[Stored data]
--------------------------------
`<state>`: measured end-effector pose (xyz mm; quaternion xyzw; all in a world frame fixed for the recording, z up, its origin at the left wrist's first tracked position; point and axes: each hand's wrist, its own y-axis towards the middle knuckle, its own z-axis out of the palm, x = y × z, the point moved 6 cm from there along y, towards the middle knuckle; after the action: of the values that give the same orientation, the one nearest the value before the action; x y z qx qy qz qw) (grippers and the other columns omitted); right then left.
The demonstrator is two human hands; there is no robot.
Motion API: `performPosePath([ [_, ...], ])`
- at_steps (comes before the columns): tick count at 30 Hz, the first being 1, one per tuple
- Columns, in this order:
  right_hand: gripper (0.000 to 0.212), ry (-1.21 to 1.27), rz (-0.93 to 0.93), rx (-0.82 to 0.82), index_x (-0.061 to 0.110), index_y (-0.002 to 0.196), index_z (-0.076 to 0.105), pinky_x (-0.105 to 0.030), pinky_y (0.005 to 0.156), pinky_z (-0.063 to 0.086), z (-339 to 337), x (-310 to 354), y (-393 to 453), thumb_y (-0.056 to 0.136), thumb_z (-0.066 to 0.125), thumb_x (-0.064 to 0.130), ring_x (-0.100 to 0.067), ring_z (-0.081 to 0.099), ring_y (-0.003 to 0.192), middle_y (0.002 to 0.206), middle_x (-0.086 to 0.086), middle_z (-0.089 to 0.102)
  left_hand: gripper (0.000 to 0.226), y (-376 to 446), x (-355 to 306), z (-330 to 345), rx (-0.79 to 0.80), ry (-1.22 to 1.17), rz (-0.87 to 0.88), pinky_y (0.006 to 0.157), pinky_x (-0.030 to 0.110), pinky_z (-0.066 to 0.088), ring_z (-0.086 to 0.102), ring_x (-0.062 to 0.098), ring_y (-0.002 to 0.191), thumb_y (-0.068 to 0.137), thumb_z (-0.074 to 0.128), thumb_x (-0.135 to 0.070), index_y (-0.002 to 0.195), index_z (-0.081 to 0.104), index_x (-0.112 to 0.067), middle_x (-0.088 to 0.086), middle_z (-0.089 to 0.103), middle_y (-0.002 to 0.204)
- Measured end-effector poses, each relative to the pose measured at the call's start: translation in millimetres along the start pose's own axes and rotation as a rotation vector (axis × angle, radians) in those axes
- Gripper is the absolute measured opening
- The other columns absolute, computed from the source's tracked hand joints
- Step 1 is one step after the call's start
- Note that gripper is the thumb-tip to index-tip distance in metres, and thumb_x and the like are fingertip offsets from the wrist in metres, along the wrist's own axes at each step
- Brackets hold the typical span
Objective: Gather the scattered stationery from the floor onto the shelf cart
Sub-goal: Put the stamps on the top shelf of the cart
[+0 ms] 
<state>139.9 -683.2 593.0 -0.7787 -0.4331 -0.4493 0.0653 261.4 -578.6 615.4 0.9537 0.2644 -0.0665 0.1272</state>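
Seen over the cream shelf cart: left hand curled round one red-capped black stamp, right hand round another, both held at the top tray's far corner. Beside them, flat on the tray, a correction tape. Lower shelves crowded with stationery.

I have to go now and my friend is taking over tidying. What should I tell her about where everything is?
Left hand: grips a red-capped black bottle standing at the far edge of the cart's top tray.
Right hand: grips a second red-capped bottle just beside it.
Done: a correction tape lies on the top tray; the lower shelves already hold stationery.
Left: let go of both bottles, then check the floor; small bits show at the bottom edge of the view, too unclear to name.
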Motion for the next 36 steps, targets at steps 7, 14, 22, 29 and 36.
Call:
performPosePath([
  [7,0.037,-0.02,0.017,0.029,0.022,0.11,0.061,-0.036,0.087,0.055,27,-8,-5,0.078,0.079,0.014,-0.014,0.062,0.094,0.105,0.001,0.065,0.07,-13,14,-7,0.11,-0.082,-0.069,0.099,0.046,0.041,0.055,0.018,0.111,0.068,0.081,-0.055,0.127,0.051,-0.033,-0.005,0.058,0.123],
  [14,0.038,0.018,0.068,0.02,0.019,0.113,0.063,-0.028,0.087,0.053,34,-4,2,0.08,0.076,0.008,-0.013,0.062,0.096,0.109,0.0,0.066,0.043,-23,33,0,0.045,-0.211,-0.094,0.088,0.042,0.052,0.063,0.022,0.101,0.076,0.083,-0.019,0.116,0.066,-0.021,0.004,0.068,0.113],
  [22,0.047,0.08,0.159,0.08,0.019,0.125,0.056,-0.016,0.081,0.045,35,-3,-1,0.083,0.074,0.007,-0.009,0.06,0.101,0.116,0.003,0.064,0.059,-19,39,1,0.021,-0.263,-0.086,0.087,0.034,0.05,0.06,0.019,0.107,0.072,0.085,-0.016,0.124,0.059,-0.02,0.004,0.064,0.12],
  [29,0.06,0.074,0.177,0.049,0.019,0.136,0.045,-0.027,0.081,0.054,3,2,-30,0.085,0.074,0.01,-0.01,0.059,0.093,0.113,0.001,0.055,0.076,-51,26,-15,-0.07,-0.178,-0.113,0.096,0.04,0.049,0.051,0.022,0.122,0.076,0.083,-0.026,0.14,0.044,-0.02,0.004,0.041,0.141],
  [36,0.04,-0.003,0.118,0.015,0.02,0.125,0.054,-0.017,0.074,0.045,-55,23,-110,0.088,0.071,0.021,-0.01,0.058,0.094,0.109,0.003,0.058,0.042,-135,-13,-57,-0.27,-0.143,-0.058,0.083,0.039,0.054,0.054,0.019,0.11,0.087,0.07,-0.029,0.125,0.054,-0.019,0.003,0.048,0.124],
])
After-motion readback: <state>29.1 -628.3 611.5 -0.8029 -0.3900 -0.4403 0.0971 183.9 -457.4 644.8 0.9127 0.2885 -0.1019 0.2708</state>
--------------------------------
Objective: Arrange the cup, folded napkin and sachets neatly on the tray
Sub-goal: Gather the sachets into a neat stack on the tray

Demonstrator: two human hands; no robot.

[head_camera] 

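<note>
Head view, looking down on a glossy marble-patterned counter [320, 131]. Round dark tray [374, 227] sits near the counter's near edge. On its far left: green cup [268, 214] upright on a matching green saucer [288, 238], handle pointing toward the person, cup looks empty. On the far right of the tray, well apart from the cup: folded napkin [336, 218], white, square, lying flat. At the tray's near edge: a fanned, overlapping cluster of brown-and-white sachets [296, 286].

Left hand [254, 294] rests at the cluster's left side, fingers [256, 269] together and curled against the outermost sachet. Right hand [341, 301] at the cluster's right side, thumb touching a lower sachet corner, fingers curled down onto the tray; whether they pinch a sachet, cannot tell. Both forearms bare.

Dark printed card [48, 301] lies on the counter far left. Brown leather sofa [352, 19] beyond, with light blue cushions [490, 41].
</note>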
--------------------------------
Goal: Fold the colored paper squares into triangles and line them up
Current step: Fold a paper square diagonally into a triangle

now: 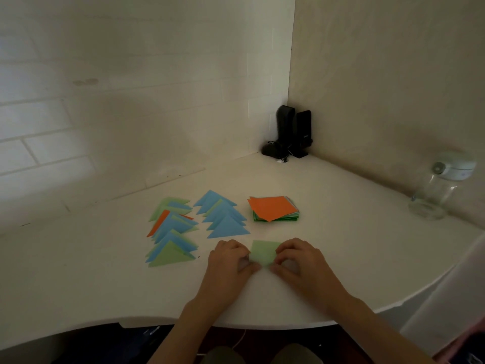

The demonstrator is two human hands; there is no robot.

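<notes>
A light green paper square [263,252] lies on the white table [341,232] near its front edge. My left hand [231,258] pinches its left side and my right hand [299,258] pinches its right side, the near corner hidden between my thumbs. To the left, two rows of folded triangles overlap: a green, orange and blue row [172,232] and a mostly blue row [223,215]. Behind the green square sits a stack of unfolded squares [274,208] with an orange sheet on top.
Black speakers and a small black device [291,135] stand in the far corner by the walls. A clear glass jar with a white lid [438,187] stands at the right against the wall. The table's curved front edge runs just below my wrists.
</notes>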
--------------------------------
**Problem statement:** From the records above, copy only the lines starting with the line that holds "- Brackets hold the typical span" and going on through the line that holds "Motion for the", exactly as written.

**Written answer:**
- Brackets hold the typical span
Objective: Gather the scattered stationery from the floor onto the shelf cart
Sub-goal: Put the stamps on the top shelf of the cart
[+0 ms] 
<state>139.9 -683.2 593.0 -0.7787 -0.4331 -0.4493 0.0653 261.4 -578.6 615.4 0.9537 0.2644 -0.0665 0.1272</state>
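Seen over the cream shelf cart: left hand curled round one red-capped black stamp, right hand round another, both held at the top tray's far corner. Beside them, flat on the tray, a correction tape. Lower shelves crowded with stationery.

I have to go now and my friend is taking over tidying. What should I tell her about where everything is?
Left hand: grips a red-capped black bottle standing at the far edge of the cart's top tray.
Right hand: grips a second red-capped bottle just beside it.
Done: a correction tape lies on the top tray; the lower shelves already hold stationery.
Left: let go of both bottles, then check the floor; small bits show at the bottom edge of the view, too unclear to name.
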Motion for the next 36 steps, targets at steps 7, 14, 22, 29 and 36.

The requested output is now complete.